* **Task directions**
Nothing but the lines below, from the first through the line containing "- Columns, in", should be set down, each one exactly and without pictures.

* **Listed entries**

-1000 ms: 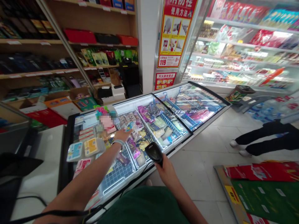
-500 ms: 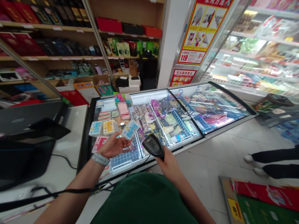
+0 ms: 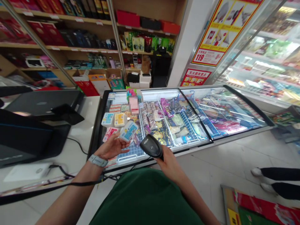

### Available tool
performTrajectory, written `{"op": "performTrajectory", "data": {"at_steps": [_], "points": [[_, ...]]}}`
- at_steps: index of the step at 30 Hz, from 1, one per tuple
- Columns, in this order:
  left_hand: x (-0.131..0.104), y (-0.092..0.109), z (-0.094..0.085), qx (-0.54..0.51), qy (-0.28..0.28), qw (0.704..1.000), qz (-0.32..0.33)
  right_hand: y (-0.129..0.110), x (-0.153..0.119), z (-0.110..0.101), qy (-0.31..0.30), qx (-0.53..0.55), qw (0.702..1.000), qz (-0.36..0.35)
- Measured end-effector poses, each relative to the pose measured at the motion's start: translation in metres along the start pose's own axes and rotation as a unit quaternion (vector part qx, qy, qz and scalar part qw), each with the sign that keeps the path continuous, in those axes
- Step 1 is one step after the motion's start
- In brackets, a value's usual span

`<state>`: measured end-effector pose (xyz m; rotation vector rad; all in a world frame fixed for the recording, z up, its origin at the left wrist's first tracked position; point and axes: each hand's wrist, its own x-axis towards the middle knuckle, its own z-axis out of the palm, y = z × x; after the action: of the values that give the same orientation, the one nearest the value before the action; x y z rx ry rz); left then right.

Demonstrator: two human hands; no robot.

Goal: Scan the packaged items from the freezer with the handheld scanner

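Observation:
Between the thumb and fingers of my left hand (image 3: 112,147) is a blue-and-white pack (image 3: 128,131), tilted over the glass top of a chest freezer (image 3: 191,147). My right hand (image 3: 169,161) grips a black handheld scanner (image 3: 152,146), its head pointing toward the pack. Another blue-labelled pack (image 3: 107,119), a yellow-labelled pack (image 3: 120,119) and a pink pack (image 3: 110,133) lie on the glass just beyond my left hand. Behind them stands a pink item (image 3: 134,104) with a colourful top, partly blurred.
On the left, a counter (image 3: 91,107) bears black equipment (image 3: 47,101) and a white device (image 3: 29,172). Shelves of goods (image 3: 93,50) stand behind. A black cable crosses my left forearm. A person's legs (image 3: 281,173) and a red-green box (image 3: 267,203) are at the right.
My left hand has brought the blue-and-white pack slightly lower and nearer the scanner's level. The view has shifted, so the freezer and shelves appear further right. Both hands keep their hold.

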<state>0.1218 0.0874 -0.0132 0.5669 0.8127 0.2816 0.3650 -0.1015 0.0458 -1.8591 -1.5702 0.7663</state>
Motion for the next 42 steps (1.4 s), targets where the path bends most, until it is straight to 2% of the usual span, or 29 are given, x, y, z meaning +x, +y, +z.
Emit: {"op": "performTrajectory", "data": {"at_steps": [11,19,21,23,26,28,30,32,34,35,36,38,42], "points": [[0.003,-0.004,-0.002,-0.026,-0.018,0.999,-0.007,0.003,0.001,0.002,-0.01,0.0,1.0,0.0],[0.0,-0.001,0.005,0.032,0.005,0.999,0.001,0.007,0.005,0.002,-0.004,-0.006,1.0,0.001],[-0.003,0.001,0.006,0.086,0.039,0.995,0.028,0.009,0.006,0.001,0.007,-0.002,1.0,-0.003],[-0.006,0.003,0.006,0.167,0.118,0.976,0.082,0.01,0.007,0.0,0.012,0.0,1.0,-0.001],[-0.012,0.007,0.002,0.262,0.242,0.922,0.148,0.011,0.007,-0.001,0.008,-0.001,1.0,0.007],[-0.016,0.006,-0.002,0.292,0.297,0.894,0.165,0.011,0.008,-0.001,0.006,-0.003,1.0,0.009],[-0.018,0.001,-0.004,0.351,0.355,0.844,0.195,0.012,0.009,0.0,0.009,-0.002,1.0,0.008],[-0.016,-0.009,-0.004,0.463,0.408,0.75,0.238,0.013,0.01,0.001,0.013,0.001,1.0,0.006],[-0.011,-0.021,-0.001,0.584,0.441,0.629,0.263,0.013,0.011,0.002,0.014,0.004,1.0,0.005],[-0.007,-0.027,0.001,0.623,0.454,0.581,0.262,0.013,0.011,0.002,0.014,0.005,1.0,0.005],[-0.004,-0.032,0.004,0.648,0.462,0.549,0.255,0.013,0.012,0.002,0.013,0.006,1.0,0.006],[0.003,-0.04,0.007,0.678,0.472,0.511,0.237,0.013,0.011,0.002,0.01,0.008,1.0,0.008],[0.013,-0.046,0.006,0.711,0.472,0.478,0.208,0.015,0.01,0.002,0.009,0.012,1.0,0.01]]}}
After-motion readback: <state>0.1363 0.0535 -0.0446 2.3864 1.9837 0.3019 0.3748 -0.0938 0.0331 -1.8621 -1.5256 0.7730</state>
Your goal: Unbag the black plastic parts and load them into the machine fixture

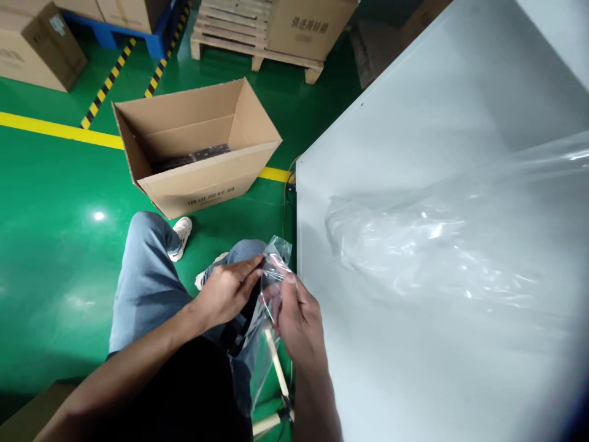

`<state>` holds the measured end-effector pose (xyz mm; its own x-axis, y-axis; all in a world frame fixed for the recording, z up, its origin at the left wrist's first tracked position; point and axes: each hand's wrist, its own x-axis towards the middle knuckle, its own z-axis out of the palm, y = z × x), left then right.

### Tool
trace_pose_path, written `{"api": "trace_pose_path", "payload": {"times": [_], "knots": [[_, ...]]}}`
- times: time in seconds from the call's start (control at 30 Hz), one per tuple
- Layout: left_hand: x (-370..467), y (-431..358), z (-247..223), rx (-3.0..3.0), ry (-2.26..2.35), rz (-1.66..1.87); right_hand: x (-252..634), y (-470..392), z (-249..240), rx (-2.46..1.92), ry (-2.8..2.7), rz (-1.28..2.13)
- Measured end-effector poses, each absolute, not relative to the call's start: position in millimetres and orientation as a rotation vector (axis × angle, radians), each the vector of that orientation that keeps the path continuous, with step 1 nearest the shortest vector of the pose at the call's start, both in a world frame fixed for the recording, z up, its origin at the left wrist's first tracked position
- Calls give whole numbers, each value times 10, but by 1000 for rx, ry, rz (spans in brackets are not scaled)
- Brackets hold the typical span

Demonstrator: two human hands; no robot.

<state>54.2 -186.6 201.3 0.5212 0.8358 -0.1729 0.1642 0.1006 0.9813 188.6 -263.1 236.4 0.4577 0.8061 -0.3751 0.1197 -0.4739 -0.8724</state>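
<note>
Tabletop (396,374) on the right is carrying a heap of clear plastic (409,239), whose loose folds could be catching on the right arm and sliding if it were sweeping across. On the far left, an open carton (211,175) is standing on the floor close to the left leg (147,276); a careless knee could be knocking it askew. The clear bag (277,270) is hanging over the lap, just left of the table's edge, and could be tearing or slipping because its film is looking thin and slick. The left hand (230,287) is pinching its far end between thumb and fingers, while the right hand (298,313) is pressing a thumb on the film, fingers closing behind it. Something dark (239,328) is showing below, perhaps inside the bag or only behind it.

Counting down by size, one table, one wooden pallet (230,27), one blue pallet (154,44) and one open carton are showing; one plastic heap, two shoes (183,232), two hands and one held bag are following.
</note>
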Motion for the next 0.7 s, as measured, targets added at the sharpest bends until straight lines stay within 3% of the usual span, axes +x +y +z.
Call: {"api": "trace_pose_path", "payload": {"times": [0.7], "knots": [[382, -1523, 1508, 314, 1021, 281, 2081, -2824, 2050, -1646, -582, 1234]]}}
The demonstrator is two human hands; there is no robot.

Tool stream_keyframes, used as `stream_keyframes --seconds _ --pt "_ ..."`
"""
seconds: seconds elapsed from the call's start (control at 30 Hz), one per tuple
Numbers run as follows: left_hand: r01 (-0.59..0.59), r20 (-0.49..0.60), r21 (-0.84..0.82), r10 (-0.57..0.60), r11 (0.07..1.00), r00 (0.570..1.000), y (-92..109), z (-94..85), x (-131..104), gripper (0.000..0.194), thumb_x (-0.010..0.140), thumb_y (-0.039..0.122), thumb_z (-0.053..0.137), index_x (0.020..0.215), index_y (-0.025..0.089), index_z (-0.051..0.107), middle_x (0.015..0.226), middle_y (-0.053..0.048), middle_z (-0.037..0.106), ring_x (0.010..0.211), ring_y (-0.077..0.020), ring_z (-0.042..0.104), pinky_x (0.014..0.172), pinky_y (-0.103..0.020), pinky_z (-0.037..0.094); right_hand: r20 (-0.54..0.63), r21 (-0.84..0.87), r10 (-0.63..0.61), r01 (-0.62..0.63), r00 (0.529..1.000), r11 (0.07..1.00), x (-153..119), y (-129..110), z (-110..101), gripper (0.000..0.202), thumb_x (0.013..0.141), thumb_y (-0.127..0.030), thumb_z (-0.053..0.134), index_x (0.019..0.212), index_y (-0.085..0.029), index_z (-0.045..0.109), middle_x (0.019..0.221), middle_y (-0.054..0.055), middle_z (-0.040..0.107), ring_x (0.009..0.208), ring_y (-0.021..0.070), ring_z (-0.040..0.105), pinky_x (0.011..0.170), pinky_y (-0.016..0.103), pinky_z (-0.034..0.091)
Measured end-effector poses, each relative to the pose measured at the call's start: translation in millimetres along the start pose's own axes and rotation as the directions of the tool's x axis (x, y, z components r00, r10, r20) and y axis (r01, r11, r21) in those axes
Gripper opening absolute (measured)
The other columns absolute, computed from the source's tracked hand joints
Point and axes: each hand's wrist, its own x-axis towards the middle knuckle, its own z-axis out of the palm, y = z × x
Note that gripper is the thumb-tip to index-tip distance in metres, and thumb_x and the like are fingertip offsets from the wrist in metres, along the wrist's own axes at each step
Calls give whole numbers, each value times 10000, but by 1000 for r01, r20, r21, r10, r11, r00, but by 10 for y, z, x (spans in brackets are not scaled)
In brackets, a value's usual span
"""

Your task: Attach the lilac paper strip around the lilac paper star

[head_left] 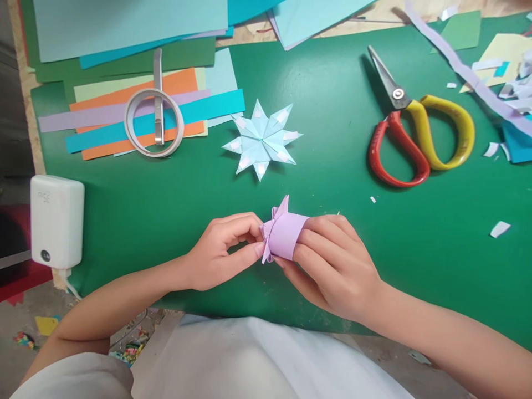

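A lilac paper piece [286, 235], a rolled band with pointed folds at its left end, is held between my two hands near the table's front edge. My left hand [228, 246] pinches the pointed folds between thumb and fingers. Several fingers of my right hand [332, 260] reach into the band's open right end, and the thumb presses near its lower left; those fingertips are hidden inside. Just beyond lies a light blue folded paper star [261, 139] with small white patches on its points.
Scissors [401, 113] with red and yellow handles lie at the right, among paper scraps [500, 229]. At the left, a tape roll [129, 130] and a metal tool [158, 72] rest on coloured paper strips [220, 107]. A white power bank [57, 221] sits at the left edge; paper sheets [124, 27] lie behind.
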Motion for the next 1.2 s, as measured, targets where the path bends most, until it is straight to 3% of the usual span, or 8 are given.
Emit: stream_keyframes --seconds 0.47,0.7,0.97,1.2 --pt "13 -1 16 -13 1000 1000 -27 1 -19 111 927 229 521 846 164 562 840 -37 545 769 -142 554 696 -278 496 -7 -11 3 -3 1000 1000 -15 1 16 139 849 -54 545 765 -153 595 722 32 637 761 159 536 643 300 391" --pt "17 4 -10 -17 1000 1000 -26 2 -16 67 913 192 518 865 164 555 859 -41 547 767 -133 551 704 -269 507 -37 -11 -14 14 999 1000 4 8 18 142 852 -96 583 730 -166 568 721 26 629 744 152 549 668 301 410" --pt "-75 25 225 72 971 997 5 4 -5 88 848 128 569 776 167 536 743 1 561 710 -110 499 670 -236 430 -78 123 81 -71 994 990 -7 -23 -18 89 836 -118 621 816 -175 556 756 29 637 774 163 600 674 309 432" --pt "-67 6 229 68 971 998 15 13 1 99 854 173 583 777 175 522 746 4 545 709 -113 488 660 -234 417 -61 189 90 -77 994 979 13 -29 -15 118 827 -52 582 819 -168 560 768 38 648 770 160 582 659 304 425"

* **Written answer**
-1000 ms: 
-500 ms: 
+0 ms: 

### Available tool
performTrajectory, written `{"op": "performTrajectory", "data": {"at_steps": [_], "points": [[_, ...]]}}`
- at_steps: index of the step at 30 Hz, from 1, one per tuple
- Columns, in this order:

Nothing more belongs to this exercise.